I am glad to see Brown mentioned as an institution that has created support aimed at getting students through. That was not the case at Brown when I was a PhD student there. The fellowships and TAships available in the social sciences/humanities ended in May and began again in Sept. I remember my (otherwise excellent) adviser saying to me one May, 'Well, it's great that it's now summer and you can write for three solid months.' I looked at him in dismay, because what May meant for me was having no way to pay my rent for three months. I spent well over 40 hrs/week working for pay to make ends meet; writing was squeezed into any leftover time. Nor did Brown offer money for time abroad (if needed); I was on my own to find outside fellowships for that purpose. I defended my thesis, got a job, and moved on (to tenure, etc.), but it was not easy. Any system that does not recognize grad students' needs in summer is bound to see drop-outs for all the wrong reasons.

9. zefelius - April 01, 2010 at 04:29 am

Johntoradze writes:

"Nobody cares what happens to you. You, your ethics, and your mind have no value. Anything that any professor decides to do to you will be ignored, regardless of how vile or unethical it is.

(No I will watch the predictable "Oh, not at MY school." river of denial.)"

While I can't verify the generalized claim, which isn't likely true, I will agree it happens far more often than we like to admit.

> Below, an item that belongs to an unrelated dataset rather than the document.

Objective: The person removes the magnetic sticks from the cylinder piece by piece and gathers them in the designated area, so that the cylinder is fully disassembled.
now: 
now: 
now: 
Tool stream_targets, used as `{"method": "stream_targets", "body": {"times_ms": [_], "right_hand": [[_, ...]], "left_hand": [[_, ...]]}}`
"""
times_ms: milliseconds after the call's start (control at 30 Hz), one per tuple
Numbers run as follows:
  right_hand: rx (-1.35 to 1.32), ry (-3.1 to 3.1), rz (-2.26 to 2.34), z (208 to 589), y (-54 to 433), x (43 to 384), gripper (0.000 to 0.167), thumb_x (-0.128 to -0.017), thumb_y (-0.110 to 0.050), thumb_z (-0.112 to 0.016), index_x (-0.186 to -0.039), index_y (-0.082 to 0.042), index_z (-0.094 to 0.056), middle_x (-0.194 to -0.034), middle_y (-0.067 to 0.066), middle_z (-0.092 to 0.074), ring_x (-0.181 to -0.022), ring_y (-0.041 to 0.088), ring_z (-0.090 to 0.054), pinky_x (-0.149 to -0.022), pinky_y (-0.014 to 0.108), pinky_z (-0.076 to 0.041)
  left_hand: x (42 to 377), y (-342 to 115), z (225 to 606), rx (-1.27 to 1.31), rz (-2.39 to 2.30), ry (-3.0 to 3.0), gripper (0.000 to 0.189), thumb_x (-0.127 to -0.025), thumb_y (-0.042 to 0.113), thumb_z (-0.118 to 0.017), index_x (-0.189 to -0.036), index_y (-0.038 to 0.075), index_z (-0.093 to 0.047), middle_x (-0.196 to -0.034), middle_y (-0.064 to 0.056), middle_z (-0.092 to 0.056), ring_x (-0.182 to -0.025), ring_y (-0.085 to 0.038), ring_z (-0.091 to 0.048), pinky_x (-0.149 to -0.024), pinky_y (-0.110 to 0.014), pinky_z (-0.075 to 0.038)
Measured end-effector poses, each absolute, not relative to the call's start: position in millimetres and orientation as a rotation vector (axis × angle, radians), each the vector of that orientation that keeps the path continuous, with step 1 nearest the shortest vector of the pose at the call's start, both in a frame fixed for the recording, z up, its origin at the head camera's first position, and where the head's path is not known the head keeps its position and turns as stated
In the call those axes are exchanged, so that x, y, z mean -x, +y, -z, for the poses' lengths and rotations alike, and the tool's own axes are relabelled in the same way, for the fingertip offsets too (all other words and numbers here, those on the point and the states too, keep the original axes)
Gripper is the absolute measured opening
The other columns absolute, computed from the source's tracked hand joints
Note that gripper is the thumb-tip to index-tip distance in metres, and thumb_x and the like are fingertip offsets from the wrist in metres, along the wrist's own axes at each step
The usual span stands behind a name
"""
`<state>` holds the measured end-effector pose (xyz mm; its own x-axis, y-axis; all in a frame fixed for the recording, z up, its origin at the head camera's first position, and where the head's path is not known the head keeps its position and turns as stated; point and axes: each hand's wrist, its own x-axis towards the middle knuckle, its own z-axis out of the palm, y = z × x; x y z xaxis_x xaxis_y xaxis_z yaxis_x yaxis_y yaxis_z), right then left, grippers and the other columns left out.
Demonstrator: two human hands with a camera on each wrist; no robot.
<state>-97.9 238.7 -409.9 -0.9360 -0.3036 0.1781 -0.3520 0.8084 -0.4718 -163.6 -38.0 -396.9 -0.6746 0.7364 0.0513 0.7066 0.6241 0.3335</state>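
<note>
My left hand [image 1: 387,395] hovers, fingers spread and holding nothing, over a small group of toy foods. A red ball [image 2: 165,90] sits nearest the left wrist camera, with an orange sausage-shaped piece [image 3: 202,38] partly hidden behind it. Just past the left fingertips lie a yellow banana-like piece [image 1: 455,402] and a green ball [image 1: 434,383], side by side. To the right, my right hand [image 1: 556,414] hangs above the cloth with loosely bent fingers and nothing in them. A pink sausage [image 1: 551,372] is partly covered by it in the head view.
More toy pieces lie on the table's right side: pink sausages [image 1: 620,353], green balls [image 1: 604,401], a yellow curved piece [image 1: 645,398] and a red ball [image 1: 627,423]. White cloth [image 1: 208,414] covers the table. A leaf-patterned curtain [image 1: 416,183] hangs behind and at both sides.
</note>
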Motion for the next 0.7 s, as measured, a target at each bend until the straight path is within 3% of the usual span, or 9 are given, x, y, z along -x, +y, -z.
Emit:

My girlfriend, who is currently pursuing her doctorate, can attest to that. In her department at a "world-class" university, one of her professors has control over several TA's each year and exploits that control and power to an extreme degree. This professor tolerates no dissent, no divergent opinion, and micromanages every aspect of their teaching to an intolerable degree. She has been known to yell at those TAs, and manipulate them psychologically via gossip and suchlike (telling one TA she is the least prepared and organized of all of them, while saying the exact same thing to another). She throws temper tantrums over small things which she herself does all the time (e.g., she is continually late to the 3 hour meetings she holds every week with her TAs, and yet has been outraged on the occasion or two when she arrives on time and others hadn't shown up yet). In a similar vein, she informs them that her time is valuable and that these 3 hour meetings are mandatory, but then wastes their time during the meetings sharing personal, ego-obsessed stories. To maintain her power, she tries to turn her TAs against one another.

These are just a few small items for which I can't here provide all the details, but when you add them up they don't make for a very productive environment for graduate students.

Yet when one of my girlfriend's fellow students said she would like to file a formal complaint, other professors said it would only hurt her own prospects to do so. So she and the other students have remained silent. Amazing that such smart, "open-minded" professors can turn a deaf ear to problems within their own departments!

10. honore - April 01, 2010 at 09:22 am

@6 (Johntoradze), While there are those who would/have attack(ed) and criticize(d) your acerbic observation, from my vantage post, you have been too kind. While a graduate student at one particular Ivy in NY, I was a member of a graduate student organization that met on a bi-weekly basis more or less to vent the frustration that many of us encountered in our departments. The stories were always the same, while the characters and scenarios changed with kaleidoscope spontaneity....(continued)

11. honore - April 01, 2010 at 09:22 am

1. graduate student in MFA/PhD program sought help from campus "ombudsperson" (paid of course by the school) who dismissed her claim when she reported being physically and sexually harassed by her Viagra-addicted chair. Her area of expertise was the representation of social/cultural mores throughout primitive cultures in miniature iconic media...jewelry, drawings, paintings, carvings... On the verge of nervous collapse, the graduate student (non-English speaking and the recipient of international awards for her work), withdrew, lost all funding, faced disgrace in her home country and had to start all over again at another Ivy. Today she exhibits her work throughout the planet and when asked about her graduate experience, always recounts her horrendous experience in American H/E. and names names and strongly suggests that prospective students remove "NY Ivy" from their list of grad school options.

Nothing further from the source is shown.